A matriz curricular foi constituída para servir como um referencial nacional para a formação em Segurança Pública, figurando efetivamente como um marco de referência para as ações formativas empreendidas por todas as polícias, dando prosseguimento ao trabalho iniciado pelas Bases Curriculares.

Desde 2003, com a edição do Projeto Segurança Pública para o Brasil, no qual se fez consignar que a atual formação das polícias é positivista, discriminatória e se funda na antiga Lei de Segurança Nacional e, sobretudo, na Doutrina de Segurança Nacional, que entendiam o cidadão como potencial inimigo interno (BRASIL, 2003a, p. 31), dessa forma, o governo

federal demonstrou que a sua intenção era inserir a educação das polícias em um novo patamar, superando o modelo tradicional até então adotado no País.

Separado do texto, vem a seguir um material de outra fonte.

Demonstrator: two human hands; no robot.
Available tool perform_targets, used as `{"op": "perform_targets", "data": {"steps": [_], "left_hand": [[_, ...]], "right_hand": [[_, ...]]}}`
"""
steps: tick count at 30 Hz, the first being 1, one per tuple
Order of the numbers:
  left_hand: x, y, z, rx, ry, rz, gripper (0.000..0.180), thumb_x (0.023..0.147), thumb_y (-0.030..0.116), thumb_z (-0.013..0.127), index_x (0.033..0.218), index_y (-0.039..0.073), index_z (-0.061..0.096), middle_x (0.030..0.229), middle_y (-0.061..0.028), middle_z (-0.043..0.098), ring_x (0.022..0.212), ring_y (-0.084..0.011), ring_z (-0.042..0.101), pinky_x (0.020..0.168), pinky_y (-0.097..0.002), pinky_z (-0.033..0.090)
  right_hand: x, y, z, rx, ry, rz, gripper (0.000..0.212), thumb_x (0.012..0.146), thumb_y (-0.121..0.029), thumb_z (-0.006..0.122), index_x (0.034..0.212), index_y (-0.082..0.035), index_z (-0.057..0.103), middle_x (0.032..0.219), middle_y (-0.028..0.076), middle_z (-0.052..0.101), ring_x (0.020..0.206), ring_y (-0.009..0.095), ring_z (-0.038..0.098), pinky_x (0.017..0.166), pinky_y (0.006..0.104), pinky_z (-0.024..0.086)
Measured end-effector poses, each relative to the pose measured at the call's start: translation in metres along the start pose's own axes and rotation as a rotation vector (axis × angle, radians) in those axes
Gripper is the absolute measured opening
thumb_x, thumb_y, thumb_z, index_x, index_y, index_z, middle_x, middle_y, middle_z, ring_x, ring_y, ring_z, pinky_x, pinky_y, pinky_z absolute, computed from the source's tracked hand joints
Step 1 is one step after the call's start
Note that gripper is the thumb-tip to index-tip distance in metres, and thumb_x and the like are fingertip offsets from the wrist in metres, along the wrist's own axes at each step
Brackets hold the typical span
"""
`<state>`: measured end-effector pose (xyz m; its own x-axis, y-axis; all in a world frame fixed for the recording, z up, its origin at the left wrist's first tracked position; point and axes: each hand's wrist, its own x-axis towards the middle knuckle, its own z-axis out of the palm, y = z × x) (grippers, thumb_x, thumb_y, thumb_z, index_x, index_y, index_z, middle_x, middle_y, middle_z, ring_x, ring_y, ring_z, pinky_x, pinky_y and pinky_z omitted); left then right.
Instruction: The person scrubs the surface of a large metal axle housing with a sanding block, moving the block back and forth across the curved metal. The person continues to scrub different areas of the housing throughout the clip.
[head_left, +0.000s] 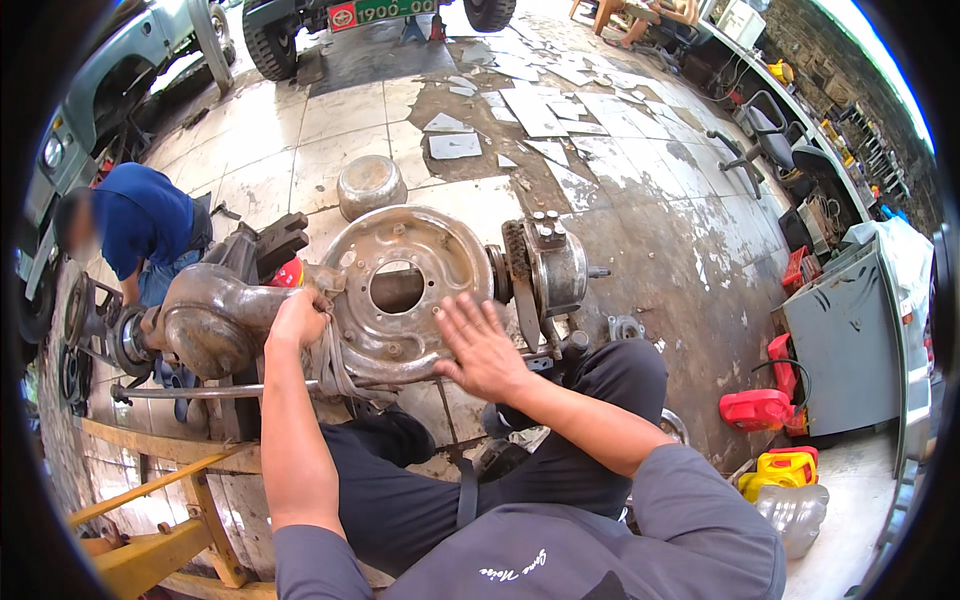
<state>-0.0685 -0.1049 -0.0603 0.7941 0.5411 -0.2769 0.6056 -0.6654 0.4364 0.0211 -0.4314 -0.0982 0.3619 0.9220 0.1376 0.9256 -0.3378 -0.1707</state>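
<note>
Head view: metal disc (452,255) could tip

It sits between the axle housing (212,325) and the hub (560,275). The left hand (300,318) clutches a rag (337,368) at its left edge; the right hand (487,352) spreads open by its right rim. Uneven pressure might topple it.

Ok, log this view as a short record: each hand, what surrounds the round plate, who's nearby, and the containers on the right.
Left hand: fingers curled on a grey cloth, by the plate's left edge
Right hand: open, fingers spread, over the plate's lower right; contact unclear
Round metal plate: dull, with a large hole in the middle
Left of plate: rounded metal housing
Right of plate: metal hub
Beyond plate: metal drum on the floor
Nearby: person in blue shirt, left
Containers: red can, yellow can, clear jug
</note>
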Motion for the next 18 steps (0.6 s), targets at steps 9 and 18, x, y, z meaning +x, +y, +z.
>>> {"op": "perform_targets", "data": {"steps": [9,18], "left_hand": [[-0.001,0.004,-0.003,-0.006,-0.037,-0.046,0.027,0.079,0.015,0.076,0.105,0.006,0.073,0.105,-0.0210,0.071,0.105,-0.0329,0.068,0.093,-0.0411,0.051],[-0.003,0.005,-0.005,-0.011,-0.049,-0.063,0.027,0.080,0.015,0.076,0.106,0.006,0.072,0.105,-0.0199,0.072,0.104,-0.0323,0.068,0.093,-0.0401,0.051]], "right_hand": [[-0.007,-0.004,-0.001,0.100,-0.080,-0.217,0.072,0.103,-0.056,0.032,0.154,-0.005,0.033,0.163,0.013,0.026,0.154,0.030,0.013,0.124,0.0482,0.004],[0.006,0.014,0.000,0.055,0.024,0.076,0.075,0.103,-0.059,0.028,0.157,-0.008,0.027,0.165,0.012,0.021,0.154,0.030,0.010,0.124,0.0487,0.004]]}}
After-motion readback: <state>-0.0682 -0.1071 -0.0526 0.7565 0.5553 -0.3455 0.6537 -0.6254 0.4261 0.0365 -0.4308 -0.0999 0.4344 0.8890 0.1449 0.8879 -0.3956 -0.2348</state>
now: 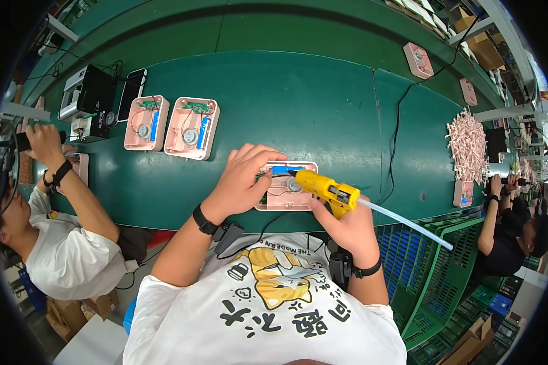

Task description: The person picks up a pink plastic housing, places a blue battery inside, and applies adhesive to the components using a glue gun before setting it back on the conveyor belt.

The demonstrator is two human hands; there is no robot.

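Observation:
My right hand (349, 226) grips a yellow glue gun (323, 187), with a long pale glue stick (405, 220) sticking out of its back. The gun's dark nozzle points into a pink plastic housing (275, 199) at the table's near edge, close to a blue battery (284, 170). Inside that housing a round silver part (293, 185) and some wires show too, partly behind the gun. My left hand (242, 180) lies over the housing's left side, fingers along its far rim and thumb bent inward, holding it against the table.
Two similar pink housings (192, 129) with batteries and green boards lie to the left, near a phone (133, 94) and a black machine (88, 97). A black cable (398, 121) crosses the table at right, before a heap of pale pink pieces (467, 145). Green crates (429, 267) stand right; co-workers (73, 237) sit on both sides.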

A qualificação e a formação dos operadores da segurança pública passaram a ser valorizadas e observadas de maneira diferente; recebendo a influência de temas como a ética, cidadania e para a educação em direitos humanos, que tradicionalmente eram ignorados ou menosprezados pelas Academias de Polícia. Assim, se passou a incentivar a busca por parcerias com as Universidades e outras instituições de educação, sendo este um dos maiores diferenciais dessa nova fase da educação policial que se verificava no cenário nacional.

A elaboração de documentos aptos a nortear a formação policial, assim como o realce dado a formação continuada e permanente e a aproximação das organizações policiais com as Instituições de Ensino Superior, são exemplos da mudança de direcionamento na formação policial que se verificou no âmbito federal.

Todas essas ações corroboram para evidenciar a busca do Governo Federal em superar, por intermédio da formação e da qualificação profissional, um modelo anacrônico de policiamento.